| What to do |
Look through the material below and count the lines with the string "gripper". Report only the count.

| Information shown |
|---|

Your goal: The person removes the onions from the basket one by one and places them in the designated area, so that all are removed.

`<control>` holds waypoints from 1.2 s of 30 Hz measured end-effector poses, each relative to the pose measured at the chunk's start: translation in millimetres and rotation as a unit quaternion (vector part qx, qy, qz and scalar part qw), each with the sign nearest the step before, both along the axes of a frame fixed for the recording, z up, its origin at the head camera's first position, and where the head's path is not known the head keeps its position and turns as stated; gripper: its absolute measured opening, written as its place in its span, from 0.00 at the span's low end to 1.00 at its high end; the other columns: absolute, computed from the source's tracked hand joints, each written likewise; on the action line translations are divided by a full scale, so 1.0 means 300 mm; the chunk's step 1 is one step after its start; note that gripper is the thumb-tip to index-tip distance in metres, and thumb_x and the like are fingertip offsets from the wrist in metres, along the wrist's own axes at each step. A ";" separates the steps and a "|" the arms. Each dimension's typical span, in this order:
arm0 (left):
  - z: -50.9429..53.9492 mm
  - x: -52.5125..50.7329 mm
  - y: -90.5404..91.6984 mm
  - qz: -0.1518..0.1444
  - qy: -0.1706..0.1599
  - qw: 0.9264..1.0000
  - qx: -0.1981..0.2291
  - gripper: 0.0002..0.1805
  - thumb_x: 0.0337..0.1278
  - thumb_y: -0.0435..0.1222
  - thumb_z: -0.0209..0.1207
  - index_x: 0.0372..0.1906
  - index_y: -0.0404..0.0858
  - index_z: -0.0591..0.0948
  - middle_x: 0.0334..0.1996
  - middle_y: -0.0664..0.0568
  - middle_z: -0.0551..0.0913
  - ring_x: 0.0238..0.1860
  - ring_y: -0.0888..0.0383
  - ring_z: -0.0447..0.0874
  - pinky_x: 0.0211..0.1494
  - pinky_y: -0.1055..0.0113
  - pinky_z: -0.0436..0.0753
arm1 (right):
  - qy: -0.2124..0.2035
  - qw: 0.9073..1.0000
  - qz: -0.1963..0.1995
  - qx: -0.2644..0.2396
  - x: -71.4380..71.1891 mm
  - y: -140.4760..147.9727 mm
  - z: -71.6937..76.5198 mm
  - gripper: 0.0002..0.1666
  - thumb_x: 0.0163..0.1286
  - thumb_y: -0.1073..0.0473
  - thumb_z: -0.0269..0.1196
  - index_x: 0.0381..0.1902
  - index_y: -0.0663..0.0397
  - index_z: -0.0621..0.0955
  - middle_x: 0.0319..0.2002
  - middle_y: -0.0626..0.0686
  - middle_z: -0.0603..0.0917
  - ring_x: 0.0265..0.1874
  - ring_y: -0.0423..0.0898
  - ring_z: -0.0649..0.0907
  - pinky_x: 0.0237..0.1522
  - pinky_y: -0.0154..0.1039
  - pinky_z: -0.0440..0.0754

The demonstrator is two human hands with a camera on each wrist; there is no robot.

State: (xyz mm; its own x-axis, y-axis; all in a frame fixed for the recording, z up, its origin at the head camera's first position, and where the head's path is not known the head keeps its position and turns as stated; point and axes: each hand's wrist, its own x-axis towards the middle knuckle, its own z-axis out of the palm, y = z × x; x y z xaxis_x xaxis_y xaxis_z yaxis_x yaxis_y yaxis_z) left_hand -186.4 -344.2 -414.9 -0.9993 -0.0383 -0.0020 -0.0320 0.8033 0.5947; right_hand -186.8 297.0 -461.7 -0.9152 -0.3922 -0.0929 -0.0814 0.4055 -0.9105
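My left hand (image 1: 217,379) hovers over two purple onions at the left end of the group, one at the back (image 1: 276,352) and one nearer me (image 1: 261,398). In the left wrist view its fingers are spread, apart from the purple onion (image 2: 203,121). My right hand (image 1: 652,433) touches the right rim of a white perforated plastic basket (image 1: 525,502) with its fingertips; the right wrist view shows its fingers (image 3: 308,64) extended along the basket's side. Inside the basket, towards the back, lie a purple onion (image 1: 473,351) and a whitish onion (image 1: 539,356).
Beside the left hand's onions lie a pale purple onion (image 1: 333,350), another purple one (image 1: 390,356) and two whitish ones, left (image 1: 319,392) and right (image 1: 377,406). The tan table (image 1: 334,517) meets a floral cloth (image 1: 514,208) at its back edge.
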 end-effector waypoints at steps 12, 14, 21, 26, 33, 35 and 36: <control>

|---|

| Reply to the task |
3